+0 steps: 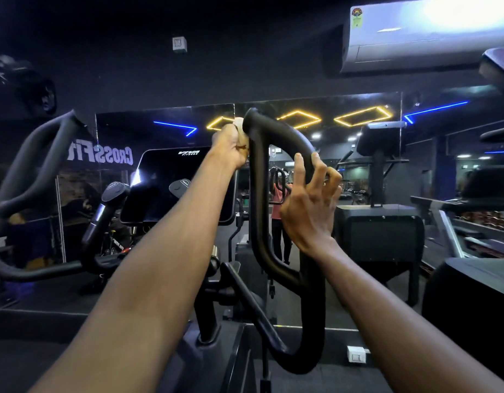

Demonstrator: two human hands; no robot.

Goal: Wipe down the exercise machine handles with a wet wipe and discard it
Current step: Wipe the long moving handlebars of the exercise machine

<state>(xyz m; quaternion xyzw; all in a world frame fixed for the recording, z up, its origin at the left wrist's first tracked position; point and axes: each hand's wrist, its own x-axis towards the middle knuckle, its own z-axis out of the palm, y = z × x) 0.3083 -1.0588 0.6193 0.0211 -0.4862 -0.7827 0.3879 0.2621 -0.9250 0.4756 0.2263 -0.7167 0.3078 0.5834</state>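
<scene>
A black looped handle (pixel 259 194) of the exercise machine rises in the middle of the view. My left hand (pixel 229 146) is closed around a crumpled pale wet wipe (pixel 239 123) and presses it against the handle's top end. My right hand (pixel 310 199) grips the curved right side of the same handle, fingers wrapped round the tube. A second matching handle (pixel 32 165) curves up at the far left, untouched.
The machine's dark console screen (pixel 177 185) sits between the handles. A wall mirror (pixel 344 143) ahead reflects gym lights and a person. Another machine (pixel 384 222) stands to the right, a treadmill edge (pixel 458 236) further right, and an air conditioner (pixel 426 38) hangs above.
</scene>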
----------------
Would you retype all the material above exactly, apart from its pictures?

+0 steps: 

Demonstrator: two human hands; no robot.

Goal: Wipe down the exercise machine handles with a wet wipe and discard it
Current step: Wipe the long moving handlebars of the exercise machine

<state>(xyz m; quaternion xyzw; all in a world frame fixed for the recording, z up, its origin at the left wrist's first tracked position; point and axes: each hand's wrist, its own x-axis towards the middle knuckle, its own z-axis out of the palm, y = z × x) 0.3083 -1.0588 0.6193 0.0211 -0.4862 -0.7827 0.3879 0.2621 -0.9250 0.4756 0.2263 -0.7167 0.3078 0.5834</state>
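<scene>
A black looped handle (pixel 259 194) of the exercise machine rises in the middle of the view. My left hand (pixel 229 146) is closed around a crumpled pale wet wipe (pixel 239 123) and presses it against the handle's top end. My right hand (pixel 310 199) grips the curved right side of the same handle, fingers wrapped round the tube. A second matching handle (pixel 32 165) curves up at the far left, untouched.
The machine's dark console screen (pixel 177 185) sits between the handles. A wall mirror (pixel 344 143) ahead reflects gym lights and a person. Another machine (pixel 384 222) stands to the right, a treadmill edge (pixel 458 236) further right, and an air conditioner (pixel 426 38) hangs above.
</scene>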

The output is complete.